The limeburner was a
dry, thin man of no particular stature, who coughed a little between his
sentences, and had a habit, when not talking, of humming to himself, as
if in apology for his silence. This humming had no sort of tune or
purpose, and was but a vague musical sputtering. He almost perilled the
gravity of the oath they all took to Valmond by this idiosyncrasy. His
occupation gave him a lean, arid look; his hair was crisp and straight,
shooting out at all points, and it flew to meet his cap as if it were
alive. He was a genius after a fashion, too, and at all the feasts and
on national holidays he invented some new feature in the entertainments.

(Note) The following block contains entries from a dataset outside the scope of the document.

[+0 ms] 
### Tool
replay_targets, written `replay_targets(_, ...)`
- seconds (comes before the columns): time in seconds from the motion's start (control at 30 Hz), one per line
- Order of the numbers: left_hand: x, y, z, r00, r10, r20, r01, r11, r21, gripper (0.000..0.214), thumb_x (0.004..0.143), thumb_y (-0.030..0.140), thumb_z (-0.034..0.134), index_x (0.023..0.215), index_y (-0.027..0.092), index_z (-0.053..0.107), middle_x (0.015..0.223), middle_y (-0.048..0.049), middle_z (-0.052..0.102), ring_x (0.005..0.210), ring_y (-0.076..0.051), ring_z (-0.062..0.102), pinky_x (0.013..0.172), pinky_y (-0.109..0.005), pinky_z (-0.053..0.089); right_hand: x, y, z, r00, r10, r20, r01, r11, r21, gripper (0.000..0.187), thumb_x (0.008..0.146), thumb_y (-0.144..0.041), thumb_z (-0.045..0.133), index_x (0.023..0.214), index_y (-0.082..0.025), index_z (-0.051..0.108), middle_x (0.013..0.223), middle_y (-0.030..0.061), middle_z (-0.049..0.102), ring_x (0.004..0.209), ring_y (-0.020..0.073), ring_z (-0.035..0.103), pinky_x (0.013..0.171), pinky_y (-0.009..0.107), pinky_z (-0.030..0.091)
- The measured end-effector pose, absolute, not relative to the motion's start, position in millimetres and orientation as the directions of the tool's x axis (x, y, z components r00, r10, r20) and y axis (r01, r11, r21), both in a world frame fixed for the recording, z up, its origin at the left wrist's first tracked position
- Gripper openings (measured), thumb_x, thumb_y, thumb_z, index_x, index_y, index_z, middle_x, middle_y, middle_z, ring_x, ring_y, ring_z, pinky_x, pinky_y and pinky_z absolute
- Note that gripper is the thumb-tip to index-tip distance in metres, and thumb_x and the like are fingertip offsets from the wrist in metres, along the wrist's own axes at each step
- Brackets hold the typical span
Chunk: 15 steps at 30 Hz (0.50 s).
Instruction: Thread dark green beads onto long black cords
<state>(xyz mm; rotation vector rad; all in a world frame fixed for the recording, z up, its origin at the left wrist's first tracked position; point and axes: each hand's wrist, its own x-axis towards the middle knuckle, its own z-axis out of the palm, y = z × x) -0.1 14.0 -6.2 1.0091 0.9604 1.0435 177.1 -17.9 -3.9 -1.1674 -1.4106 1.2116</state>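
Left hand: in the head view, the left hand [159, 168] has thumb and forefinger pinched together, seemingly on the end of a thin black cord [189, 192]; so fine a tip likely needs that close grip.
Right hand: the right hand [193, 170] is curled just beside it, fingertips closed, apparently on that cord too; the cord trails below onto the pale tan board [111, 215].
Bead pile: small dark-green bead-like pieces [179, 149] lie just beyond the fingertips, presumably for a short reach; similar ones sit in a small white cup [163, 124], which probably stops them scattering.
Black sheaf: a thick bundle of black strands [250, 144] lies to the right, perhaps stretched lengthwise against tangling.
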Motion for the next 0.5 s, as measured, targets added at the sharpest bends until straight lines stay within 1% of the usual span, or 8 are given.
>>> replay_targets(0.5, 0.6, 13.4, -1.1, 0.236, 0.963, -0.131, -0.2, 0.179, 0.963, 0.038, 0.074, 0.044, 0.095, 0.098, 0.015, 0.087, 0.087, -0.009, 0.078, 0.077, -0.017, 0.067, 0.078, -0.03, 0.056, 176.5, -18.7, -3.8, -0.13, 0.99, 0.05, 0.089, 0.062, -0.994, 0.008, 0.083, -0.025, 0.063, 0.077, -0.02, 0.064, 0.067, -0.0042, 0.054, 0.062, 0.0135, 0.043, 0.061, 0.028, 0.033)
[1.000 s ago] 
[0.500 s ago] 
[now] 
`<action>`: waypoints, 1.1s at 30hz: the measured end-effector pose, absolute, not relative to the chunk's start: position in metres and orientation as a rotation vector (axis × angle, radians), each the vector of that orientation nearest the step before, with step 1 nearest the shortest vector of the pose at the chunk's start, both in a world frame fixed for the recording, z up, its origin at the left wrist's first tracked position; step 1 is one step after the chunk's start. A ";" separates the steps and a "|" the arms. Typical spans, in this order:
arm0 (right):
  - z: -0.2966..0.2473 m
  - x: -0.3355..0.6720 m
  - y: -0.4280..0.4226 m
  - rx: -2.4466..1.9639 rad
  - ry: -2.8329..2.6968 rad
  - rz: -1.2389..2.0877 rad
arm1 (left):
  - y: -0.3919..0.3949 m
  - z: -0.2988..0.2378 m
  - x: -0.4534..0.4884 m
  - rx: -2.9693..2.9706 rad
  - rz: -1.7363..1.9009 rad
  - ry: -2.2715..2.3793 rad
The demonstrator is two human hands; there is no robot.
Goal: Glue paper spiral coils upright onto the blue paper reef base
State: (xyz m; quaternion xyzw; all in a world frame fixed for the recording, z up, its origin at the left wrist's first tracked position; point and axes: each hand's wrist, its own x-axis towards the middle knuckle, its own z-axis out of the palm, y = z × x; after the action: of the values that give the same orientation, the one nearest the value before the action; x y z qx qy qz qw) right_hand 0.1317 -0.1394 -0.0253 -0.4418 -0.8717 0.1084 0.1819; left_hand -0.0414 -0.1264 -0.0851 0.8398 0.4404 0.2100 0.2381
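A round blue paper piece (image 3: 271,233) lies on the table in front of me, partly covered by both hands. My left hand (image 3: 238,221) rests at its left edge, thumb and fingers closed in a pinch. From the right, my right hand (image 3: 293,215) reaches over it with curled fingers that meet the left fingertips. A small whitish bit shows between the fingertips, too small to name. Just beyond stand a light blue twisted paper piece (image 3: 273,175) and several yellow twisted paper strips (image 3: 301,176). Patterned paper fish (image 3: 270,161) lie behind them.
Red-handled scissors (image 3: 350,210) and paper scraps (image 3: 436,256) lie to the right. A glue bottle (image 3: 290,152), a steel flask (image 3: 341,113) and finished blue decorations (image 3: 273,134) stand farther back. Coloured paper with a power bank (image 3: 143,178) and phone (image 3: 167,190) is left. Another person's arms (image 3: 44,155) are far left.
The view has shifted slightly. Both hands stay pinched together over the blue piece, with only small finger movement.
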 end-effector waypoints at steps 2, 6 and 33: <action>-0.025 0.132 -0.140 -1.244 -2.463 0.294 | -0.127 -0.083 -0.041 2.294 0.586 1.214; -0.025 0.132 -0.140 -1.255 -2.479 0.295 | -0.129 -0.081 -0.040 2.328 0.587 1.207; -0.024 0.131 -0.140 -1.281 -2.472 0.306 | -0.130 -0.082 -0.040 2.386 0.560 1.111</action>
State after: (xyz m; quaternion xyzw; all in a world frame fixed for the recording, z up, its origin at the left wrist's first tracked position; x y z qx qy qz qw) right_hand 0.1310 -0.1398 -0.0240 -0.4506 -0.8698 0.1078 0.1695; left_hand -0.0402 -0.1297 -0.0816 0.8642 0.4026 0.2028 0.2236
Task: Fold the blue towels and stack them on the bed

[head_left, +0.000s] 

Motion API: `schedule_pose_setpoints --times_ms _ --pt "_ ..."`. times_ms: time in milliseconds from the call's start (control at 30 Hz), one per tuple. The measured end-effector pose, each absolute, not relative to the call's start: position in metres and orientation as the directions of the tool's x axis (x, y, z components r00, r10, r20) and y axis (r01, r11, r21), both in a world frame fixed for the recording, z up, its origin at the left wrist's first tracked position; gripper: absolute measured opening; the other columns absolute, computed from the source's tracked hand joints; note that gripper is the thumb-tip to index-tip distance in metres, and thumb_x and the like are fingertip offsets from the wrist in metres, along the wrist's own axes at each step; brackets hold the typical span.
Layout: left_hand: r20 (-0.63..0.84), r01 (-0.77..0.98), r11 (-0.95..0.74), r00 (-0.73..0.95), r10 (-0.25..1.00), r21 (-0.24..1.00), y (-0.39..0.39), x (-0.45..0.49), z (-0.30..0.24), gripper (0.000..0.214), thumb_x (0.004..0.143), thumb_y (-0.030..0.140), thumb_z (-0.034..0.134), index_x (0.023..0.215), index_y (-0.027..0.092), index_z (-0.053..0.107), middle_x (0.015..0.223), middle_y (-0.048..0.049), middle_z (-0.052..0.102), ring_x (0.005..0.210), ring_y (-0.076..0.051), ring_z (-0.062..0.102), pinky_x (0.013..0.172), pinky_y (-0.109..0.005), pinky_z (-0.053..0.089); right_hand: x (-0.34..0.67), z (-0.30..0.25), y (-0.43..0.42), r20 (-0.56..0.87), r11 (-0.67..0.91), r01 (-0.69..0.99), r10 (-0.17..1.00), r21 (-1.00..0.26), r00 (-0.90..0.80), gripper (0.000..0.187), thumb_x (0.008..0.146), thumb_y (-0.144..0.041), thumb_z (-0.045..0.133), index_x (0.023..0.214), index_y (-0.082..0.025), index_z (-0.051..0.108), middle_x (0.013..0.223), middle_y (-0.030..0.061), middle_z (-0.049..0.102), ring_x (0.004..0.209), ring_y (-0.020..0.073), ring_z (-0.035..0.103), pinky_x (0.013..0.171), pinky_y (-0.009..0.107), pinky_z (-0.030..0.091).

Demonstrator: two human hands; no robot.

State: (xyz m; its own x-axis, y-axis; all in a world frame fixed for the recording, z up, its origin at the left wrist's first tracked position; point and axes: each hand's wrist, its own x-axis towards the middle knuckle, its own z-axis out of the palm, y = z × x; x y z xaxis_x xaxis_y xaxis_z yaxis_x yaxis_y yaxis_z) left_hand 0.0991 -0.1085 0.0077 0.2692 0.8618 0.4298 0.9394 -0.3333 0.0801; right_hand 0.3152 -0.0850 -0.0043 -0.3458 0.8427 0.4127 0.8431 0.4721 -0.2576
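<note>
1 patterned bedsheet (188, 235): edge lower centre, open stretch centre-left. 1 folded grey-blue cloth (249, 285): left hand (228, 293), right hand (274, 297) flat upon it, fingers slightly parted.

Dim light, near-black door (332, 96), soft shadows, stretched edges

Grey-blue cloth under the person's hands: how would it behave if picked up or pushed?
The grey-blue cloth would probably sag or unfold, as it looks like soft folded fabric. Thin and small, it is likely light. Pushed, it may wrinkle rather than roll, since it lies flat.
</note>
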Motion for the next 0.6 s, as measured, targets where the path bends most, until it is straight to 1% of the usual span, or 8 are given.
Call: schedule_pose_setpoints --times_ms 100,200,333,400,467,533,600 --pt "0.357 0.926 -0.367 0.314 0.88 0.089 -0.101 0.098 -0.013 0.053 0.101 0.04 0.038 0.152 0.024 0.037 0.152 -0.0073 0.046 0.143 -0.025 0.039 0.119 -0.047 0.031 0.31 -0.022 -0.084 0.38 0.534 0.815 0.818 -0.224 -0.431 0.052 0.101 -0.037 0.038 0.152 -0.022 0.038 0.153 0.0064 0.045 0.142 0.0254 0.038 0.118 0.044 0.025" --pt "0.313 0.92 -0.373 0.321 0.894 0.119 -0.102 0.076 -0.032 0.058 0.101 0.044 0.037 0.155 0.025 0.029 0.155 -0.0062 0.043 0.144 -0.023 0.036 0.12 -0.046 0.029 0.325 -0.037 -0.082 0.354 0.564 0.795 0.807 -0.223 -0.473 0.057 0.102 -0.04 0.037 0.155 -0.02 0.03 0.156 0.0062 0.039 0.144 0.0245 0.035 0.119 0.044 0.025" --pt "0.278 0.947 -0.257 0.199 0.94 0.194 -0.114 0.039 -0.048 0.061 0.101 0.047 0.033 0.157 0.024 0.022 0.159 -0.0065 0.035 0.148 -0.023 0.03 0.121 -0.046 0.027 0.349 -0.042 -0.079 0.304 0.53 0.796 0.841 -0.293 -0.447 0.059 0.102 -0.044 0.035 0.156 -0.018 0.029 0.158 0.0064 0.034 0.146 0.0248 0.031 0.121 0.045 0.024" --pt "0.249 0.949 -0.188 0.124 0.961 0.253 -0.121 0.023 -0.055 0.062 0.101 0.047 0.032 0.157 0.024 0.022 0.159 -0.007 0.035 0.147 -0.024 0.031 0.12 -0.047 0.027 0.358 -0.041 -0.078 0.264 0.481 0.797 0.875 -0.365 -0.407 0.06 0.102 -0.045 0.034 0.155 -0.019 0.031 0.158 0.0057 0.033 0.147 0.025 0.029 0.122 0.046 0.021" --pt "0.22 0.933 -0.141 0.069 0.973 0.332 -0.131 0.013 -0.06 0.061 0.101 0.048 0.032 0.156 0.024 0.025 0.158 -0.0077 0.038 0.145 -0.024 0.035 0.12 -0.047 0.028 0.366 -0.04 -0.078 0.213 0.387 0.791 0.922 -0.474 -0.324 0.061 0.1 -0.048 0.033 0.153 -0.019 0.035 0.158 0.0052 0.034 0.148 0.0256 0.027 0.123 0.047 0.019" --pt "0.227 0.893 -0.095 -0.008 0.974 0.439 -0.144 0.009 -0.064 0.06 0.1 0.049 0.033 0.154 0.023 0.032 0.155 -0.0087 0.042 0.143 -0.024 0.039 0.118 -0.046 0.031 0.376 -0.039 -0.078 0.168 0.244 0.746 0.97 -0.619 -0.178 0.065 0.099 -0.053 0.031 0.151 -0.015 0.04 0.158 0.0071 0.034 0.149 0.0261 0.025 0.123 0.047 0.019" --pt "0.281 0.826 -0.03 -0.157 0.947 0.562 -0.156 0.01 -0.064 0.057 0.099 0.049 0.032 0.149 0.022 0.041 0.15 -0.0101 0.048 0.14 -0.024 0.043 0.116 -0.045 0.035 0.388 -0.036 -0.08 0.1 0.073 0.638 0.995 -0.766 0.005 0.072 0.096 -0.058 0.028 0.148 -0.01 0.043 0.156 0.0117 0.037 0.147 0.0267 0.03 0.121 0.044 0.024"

With an eye for the grotesque, he had formed a company of jovial blades,
called Kalathumpians, after the manner of the mimes of old times in his
beloved Dauphiny.
"All right, all right," he said, when Lagroin, in the half-lighted
blacksmith shop, asked him to swear allegiance and service. "'Brigadier,
vous avez raison,'" he added, quoting a well-known song. Then he hummed
a little and coughed. "We must have a show"--he hummed again--"we must
tickle 'em up a bit--touch 'em where they're silly with a fiddle and
fife-raddy dee dee, ra dee, ra dee, ra dee!" Then, to Valmond: "We gave
the fools who fought the Little Corporal sour apples in Dauphiny, my
dear!"
He followed this extraordinary speech with a plan for making an ingenious
coup for Valmond, when his Kalathumpians should parade the streets on the
evening of St.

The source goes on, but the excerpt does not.